DATASET EXTRACT section start

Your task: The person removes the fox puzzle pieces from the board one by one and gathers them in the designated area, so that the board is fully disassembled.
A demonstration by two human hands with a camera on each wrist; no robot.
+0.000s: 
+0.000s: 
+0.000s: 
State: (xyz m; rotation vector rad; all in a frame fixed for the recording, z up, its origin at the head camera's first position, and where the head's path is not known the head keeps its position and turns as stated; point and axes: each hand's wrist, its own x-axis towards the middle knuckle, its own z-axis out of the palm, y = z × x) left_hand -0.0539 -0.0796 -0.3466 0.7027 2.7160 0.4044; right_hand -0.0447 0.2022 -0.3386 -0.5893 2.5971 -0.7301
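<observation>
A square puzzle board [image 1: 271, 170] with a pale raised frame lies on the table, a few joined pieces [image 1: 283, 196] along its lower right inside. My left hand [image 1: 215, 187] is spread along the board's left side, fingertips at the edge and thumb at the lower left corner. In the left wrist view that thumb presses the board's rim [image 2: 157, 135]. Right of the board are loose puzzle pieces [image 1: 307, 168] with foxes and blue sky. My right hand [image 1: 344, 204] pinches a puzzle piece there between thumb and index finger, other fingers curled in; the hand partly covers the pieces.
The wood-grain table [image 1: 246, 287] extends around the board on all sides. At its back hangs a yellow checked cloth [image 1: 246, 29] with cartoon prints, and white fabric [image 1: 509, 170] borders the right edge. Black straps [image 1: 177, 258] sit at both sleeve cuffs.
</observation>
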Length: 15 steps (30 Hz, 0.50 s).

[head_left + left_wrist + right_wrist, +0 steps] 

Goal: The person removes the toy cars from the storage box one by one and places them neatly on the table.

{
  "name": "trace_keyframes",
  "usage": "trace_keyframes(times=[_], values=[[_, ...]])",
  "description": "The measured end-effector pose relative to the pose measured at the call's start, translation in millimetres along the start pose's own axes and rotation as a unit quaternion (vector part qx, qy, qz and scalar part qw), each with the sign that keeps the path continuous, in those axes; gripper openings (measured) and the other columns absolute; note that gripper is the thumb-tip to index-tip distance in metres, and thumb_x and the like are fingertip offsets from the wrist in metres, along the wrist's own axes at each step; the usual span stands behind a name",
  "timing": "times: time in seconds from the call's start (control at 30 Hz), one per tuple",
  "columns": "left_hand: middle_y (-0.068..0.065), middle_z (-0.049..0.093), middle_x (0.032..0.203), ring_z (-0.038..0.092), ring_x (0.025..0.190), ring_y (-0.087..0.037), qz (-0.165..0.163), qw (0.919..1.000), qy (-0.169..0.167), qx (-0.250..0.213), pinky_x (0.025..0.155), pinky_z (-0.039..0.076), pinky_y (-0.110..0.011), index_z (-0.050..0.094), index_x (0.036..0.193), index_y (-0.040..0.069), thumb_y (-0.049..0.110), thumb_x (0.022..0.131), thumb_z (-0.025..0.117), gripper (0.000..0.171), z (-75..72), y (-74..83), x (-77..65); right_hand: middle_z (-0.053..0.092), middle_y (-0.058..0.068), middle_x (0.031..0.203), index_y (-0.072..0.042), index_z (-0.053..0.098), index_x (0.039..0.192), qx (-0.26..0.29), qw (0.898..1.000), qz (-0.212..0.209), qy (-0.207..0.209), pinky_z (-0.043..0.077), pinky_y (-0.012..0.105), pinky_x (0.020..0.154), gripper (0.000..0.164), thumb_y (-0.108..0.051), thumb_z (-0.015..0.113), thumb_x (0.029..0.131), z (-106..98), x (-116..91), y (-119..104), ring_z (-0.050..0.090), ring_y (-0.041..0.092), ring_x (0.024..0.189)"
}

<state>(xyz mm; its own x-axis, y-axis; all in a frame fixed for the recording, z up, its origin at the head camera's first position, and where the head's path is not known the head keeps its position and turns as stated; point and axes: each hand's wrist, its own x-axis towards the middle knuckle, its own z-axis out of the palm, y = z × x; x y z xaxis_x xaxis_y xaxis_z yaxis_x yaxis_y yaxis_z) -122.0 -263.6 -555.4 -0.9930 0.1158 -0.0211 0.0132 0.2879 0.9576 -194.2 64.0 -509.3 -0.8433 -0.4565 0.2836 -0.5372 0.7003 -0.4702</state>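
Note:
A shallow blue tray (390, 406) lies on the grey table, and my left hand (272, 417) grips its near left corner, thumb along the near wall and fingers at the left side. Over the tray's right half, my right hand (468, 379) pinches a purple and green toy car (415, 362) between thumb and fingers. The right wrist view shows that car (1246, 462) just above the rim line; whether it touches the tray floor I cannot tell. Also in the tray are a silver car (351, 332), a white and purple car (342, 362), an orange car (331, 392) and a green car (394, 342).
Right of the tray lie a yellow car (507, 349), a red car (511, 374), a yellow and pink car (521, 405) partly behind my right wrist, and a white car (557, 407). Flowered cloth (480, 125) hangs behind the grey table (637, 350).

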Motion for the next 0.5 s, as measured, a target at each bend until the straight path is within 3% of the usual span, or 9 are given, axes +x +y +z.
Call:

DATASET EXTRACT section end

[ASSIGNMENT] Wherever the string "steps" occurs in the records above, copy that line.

[TASK RESPONSE]
Length: 15 steps (30 Hz, 0.50 s).
[head_left + left_wrist + right_wrist, +0 steps] 

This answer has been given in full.